Prompt
Would you copy the lines below exactly and omit the images?

-*-

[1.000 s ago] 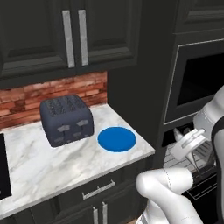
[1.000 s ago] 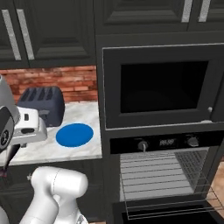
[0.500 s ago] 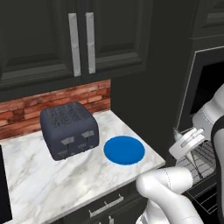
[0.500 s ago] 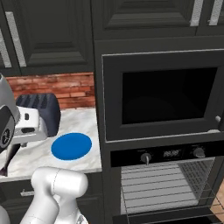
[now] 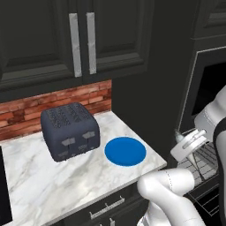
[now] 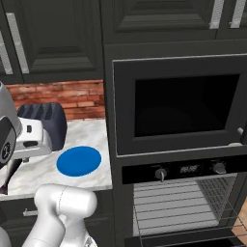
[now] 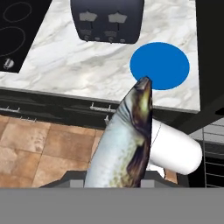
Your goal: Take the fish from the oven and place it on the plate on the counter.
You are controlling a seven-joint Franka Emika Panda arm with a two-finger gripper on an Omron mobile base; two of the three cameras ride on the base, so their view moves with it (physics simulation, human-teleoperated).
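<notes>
Gripper [image 7: 114,175] is clenched on the fish [image 7: 124,140], which stands up between the finger tips in the hand view, its head pointing toward the plate [image 7: 160,65]. Compared with a second ago, both base views have shifted: the toaster [image 5: 70,130] and the plate [image 5: 125,151] look nearer and more central, and the oven [image 6: 178,169] has slid to the edge, so the base has driven toward the surface [image 5: 66,181]. The things themselves did not move. The fish is already out of the oven and hangs in the air, lower than the surface and in front of its edge, not yet over the plate. I judge the carrying is well along; what remains is to bring the fish above the plate and let it go.
</notes>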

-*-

Answer box
[1.000 s ago] 
[1.000 s ago] 
[0.500 s ago] 
[0.500 s ago] 
[now] 
[now] 
[now] 
Your goal: Take the fish from the oven and place it on the plate on the counter.
You are controlling a seven-joint Franka Emika Panda arm with a two-finger gripper on an Omron mobile base; two of the three cameras ride on the base, so their view moves with it (physics simulation, human-teleoperated).
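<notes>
Gripper [image 7: 114,175] is clenched on the fish [image 7: 124,140], which stands up between the finger tips in the hand view, its head pointing toward the plate [image 7: 160,65]. Compared with a second ago, both base views have shifted: the toaster [image 5: 70,130] and the plate [image 5: 125,151] look nearer and more central, and the oven [image 6: 178,169] has slid to the edge, so the base has driven toward the surface [image 5: 66,181]. The things themselves did not move. The fish is already out of the oven and hangs in the air, lower than the surface and in front of its edge, not yet over the plate. I judge the carrying is well along; what remains is to bring the fish above the plate and let it go.
</notes>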

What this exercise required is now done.